II. Questão em discussão
2. A questão em discussão consiste em verificar se a pretensão da Autora, voltada à cobertura securitária do seguro habitacional por invalidez permanente, encontra-se fulminada pela prescrição anual prevista no art. 206, §1º, II, “b”, do Código Civil, considerando a negativa administrativa ocorrida em 23.05.2018 e o ajuizamento da ação apenas em 28.05.2020.
III. Razões de decidir
3. Na origem, a Autora alegou ter adquirido imóvel em 19.11.2014, financiado pela CEF, com seguro habitacional obrigatório. Em 31.08.2015, foi diagnosticada com neoplasia maligna de cólon, que lhe acarretou invalidez. Em 09.04.2018, comunicou o sinistro, que foi negado em 23.05.2018 sob alegação de não caracterização de invalidez total e permanente. A ação foi ajuizada em 28.05.2020, pleiteando quitação do contrato, restituição das parcelas e indenização moral.
4. O Colendo Superior Tribunal de Justiça vem se posicionando pela aplicação do disposto no artigo 206, §1º, II, do Código Civil/2002, que estabelece o prazo prescricional de um ano para o exercício da pretensão do mutuário em face do segurador a contar da data da ciência inequívoca da incapacidade.
5. Assim, resta reconhecida a aplicação do prazo prescricional ânuo, previsto no art. 206, §1º, II, "b" do CC, às demandas ajuizadas pelo mutuário objetivando a cobertura de sinistro relacionado a contrato de mútuo pelo Sistema Financeiro da Habitação, devendo o termo inicial para a contagem de tal lapso prescricional se dar a partir da ciência inequívoca da incapacidade laboral, permanecendo tal prazo suspenso entre a comunicação do sinistro e a data da recusa do pagamento da indenização (inteligência dos enunciados 278 e 229 de Súmula do STJ).
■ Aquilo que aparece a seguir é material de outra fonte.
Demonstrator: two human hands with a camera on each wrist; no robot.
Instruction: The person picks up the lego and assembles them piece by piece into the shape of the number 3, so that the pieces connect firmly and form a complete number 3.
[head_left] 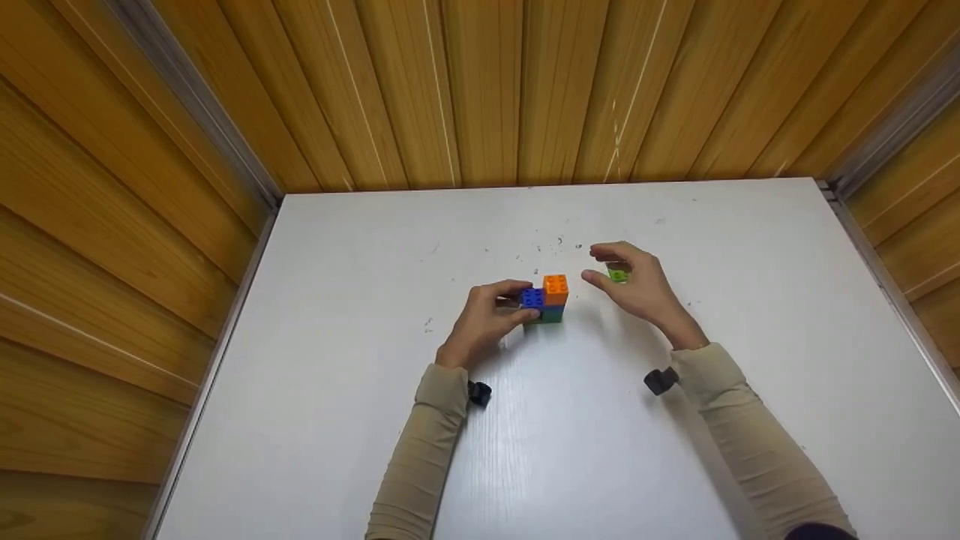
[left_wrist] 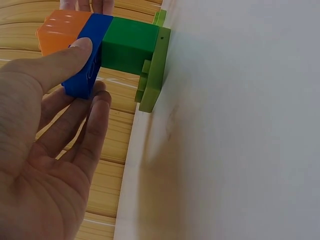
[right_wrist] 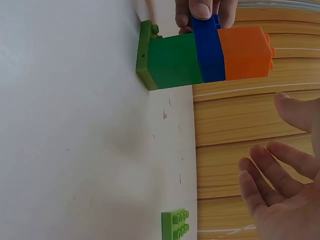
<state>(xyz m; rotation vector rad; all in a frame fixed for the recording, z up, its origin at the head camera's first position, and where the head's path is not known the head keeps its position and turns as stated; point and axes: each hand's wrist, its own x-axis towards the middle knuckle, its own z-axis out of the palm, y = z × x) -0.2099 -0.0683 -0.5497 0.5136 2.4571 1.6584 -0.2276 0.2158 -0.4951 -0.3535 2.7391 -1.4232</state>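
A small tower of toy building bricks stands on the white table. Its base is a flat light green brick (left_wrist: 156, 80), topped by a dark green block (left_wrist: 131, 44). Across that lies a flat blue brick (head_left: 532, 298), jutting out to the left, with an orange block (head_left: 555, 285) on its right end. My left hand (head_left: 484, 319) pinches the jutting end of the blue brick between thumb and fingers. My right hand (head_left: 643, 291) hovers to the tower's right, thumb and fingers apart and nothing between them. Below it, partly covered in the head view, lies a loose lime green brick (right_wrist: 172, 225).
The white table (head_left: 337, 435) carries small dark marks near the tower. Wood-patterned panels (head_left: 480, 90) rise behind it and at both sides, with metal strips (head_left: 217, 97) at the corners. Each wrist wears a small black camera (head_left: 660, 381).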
5. Como se extrai dos documentos anexados ao feito, a Autora comunicou o sinistro em 09.04.2018. A negativa expressa ocorreu em 23.05.2018. Portanto, a partir desta data reiniciou-se a contagem do prazo prescricional. A ação foi ajuizada somente em 28.05.2020, mais de dois anos após a negativa. Portanto, consumou-se a prescrição anual.
IV. Dispositivo
6. Recurso da CAIXA SEGURADORA S/A provido.
ACÓRDÃO
Vistos e relatados estes autos em que são partes as acima indicadas, a Egrégia 8ª Turma Especializada do Tribunal Regional Federal da 2ª Região decidiu, por unanimidade, DAR PROVIMENTO à apelação da CAIXA SEGURADORA S/A para, reformando a sentença, pronunciar a prescrição da pretensão autoral, julgando extinto o processo na forma do inciso II do art. 487 do Código de Processo Civil, com a inversão do ônus sucumbencial, nos termos do relatório, votos e notas de julgamento que ficam fazendo parte integrante do presente julgado.
Rio de Janeiro, 27 de novembro de 2025.